Hi all,
could someone please explain me what is the relation between the number in /proc/sys/net/ipv4/ip_conntrack_max and number of lines in /proc/net/ip_conntrack?
On one of our very loaded firewalls (with 1GB RAM) we are still getting "ip_conntrack: table full, dropping packet." message. We tried to tweak all different parameters, e.g. hashsize to up to 1048576, ip_conntrack_max, ip_conntrack_tcp_timeout_established, etc. Unfortunately sooner or later the kernel always starts dropping packets. At the same time however there are at most a few thousands of lines in /proc/net/ip_conntrack.
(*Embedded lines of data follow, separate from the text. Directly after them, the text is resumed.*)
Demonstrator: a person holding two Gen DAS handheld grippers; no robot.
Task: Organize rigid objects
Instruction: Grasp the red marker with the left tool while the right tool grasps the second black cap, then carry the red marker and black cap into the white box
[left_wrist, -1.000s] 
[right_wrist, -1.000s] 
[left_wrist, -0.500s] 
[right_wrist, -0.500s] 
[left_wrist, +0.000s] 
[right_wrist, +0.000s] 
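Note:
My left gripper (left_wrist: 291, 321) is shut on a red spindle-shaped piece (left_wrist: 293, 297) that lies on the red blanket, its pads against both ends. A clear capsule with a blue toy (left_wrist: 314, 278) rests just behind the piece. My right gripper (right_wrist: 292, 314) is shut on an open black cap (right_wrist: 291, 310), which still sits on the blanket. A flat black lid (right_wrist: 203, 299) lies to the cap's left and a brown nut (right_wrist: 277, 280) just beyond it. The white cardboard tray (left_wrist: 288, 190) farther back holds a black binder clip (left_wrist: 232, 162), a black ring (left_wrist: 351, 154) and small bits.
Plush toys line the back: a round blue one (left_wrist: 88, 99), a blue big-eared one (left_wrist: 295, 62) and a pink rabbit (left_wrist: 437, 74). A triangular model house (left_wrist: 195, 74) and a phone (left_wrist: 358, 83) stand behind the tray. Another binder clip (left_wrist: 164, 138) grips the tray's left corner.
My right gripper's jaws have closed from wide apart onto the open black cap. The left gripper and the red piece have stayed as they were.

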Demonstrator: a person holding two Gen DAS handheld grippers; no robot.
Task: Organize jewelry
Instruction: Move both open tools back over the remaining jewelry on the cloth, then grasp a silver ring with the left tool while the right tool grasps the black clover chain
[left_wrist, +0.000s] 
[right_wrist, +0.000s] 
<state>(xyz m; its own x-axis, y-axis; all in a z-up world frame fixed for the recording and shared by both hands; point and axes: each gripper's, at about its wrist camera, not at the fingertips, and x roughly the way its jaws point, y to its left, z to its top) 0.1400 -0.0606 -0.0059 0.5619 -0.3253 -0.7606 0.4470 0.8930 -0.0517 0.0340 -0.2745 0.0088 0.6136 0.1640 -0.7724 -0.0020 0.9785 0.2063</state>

I instrumented the kernel to dump the same output via printk() once ip_conntrack_count reaches ip_conntrack_max. When I set _max=128 and run nmap through the firewall it of course very soon prints the "dropping packets" message, but along with only 6 (=six!) lines of connections. Where was the rest, 122 connections, lost? What does the ip_conntrack_count actually count?
Ok one thing you might want to do is check to see if you dont have a bug in your kernel somewhere.. I found the one I talked about earlier by doing the following:
cat /proc/slabinfo |grep ip_conntrack cat /proc/net/ip_conntrack | wc -l
Not the best and very racy.. but the 2 did NOT match up in any shape or form. I then played around with various conntrack modules until I figure d it out to being something with conntrack_irc and conntrack_ftp in the kernel I was running. Removing those allowed for the 2 to match up closely when doing HTTP crashloads on the firewall. Adding either one of them caused what looked like a resource leak.
As far as I can tell.. a POM-only patched 2.4.26 did not exhibit this problem.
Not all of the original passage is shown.